The city of Riga is divided into six administrative entities: Central, Kurzeme and Northern Districts and the Latgale, Vidzeme and Zemgale Suburbs.

Three of these entities were established 1 September 1941, and were later called Proletariat, Kirov and Moscow districts (Vidzeme Suburb, Central District and Latgale Suburb). October 1969, further three districts were established, these were October, Lenin and Leningrad districts (Northern District, Zemgale Suburb and Kurzeme District). The current names of the six administrative entities of Riga were confirmed 28 December 1990 at the time of the Third Latvian National Awakening.

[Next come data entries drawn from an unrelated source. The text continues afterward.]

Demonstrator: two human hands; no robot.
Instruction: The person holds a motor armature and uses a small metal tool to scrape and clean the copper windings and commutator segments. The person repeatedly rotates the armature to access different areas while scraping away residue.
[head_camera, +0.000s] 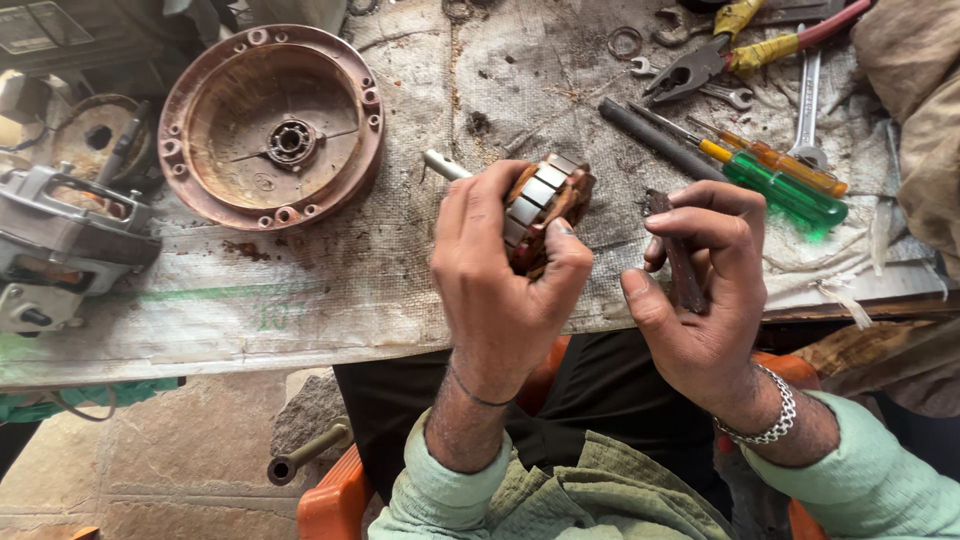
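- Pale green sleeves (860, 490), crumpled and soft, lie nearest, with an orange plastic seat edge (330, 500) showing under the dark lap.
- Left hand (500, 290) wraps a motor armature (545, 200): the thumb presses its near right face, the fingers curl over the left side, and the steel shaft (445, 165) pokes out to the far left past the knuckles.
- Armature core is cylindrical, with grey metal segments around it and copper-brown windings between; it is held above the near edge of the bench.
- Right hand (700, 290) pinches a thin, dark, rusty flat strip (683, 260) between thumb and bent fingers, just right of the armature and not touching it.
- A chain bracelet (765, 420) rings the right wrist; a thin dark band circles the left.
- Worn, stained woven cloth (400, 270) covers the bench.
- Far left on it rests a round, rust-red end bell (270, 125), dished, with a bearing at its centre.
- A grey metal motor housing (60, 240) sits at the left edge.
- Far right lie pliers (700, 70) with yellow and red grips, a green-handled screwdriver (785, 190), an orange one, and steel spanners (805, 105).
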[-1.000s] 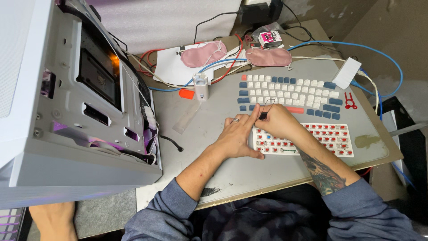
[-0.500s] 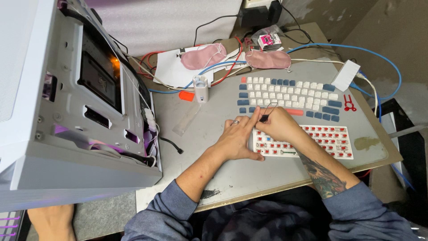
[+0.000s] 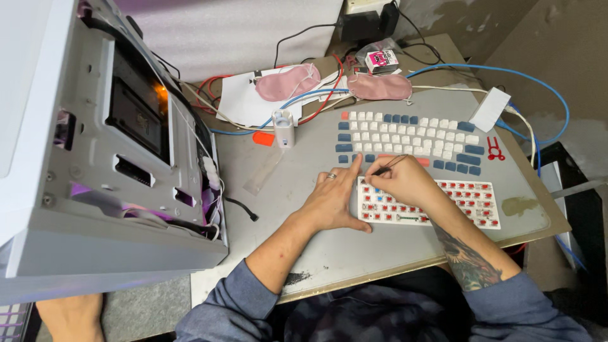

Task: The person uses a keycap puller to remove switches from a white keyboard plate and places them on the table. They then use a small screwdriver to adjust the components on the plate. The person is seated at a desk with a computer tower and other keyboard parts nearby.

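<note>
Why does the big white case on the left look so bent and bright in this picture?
Head view: the wide lens curves the white case near the frame's edge, and light washes out its top corner. The middle is sharp: the left hand, right hand and keyboard show crisp, with soft shadows under the hands.

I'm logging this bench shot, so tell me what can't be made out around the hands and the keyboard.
- Head view: the tip of the thin tool in the right hand is too small to identify.
- The keyboard base is partly covered at its left end by both hands; the left hand hides its edge.
- The keycaps show no readable markings at this size.
- The computer case is cut off by the left edge.
</note>
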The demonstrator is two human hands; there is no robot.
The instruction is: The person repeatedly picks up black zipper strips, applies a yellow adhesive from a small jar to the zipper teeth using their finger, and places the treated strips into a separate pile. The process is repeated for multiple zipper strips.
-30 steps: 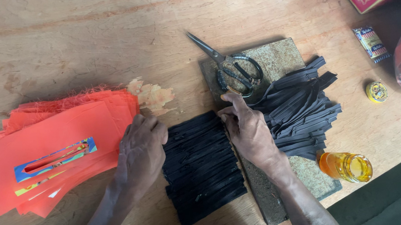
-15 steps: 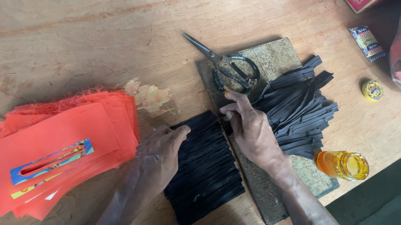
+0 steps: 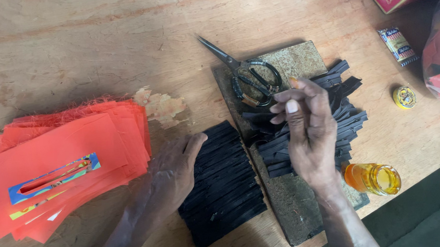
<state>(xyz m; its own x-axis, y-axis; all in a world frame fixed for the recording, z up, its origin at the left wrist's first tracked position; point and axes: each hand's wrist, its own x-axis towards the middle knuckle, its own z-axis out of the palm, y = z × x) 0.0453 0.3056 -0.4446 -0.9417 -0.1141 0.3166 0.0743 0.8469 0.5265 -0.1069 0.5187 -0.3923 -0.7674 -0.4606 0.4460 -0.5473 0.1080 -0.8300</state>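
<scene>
Wooden table point(image 3: 69, 41): left hand point(image 3: 174, 170) fingers touch black strips point(image 3: 224, 185), seemingly.

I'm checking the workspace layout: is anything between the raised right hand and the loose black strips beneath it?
Nothing visible. The right hand hovers directly over the loose black strips on the board. The scissors lie off to one side, and the left hand rests on the separate neat stack.
</scene>
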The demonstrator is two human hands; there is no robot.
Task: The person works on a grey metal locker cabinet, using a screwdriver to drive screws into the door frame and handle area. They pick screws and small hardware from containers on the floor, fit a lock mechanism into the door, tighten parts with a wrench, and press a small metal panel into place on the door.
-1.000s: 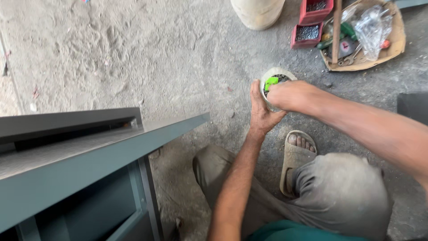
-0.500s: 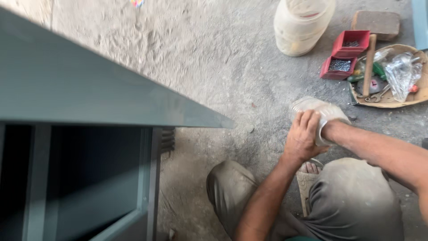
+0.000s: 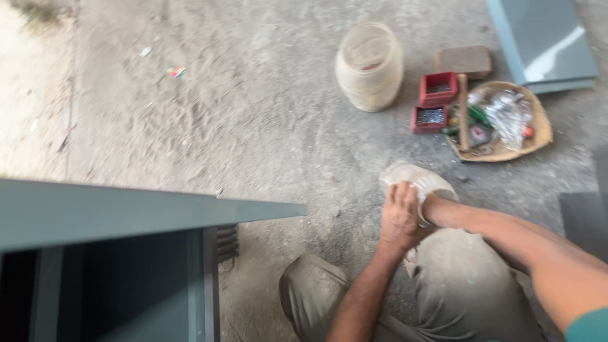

The largest entity when it comes to area is Kurzeme District with 79 km2, and the smallest is Central District with 3 km2. The most populated entity is Latgale Suburb with 197,166 inhabitants, and the least populated is Central District with 26,466 inhabitants.

=== Territorial divisions ===
The total area of Riga is 307.17 km2, of which 67 km2 or 21.8% are residential areas, 52.45 km2 or 17% are industrial facilities, 24.64 km2 or 8% are streets, 57.54 km2 or 19% are parks and 48.50 km2 or 15.8% consists of water bodies.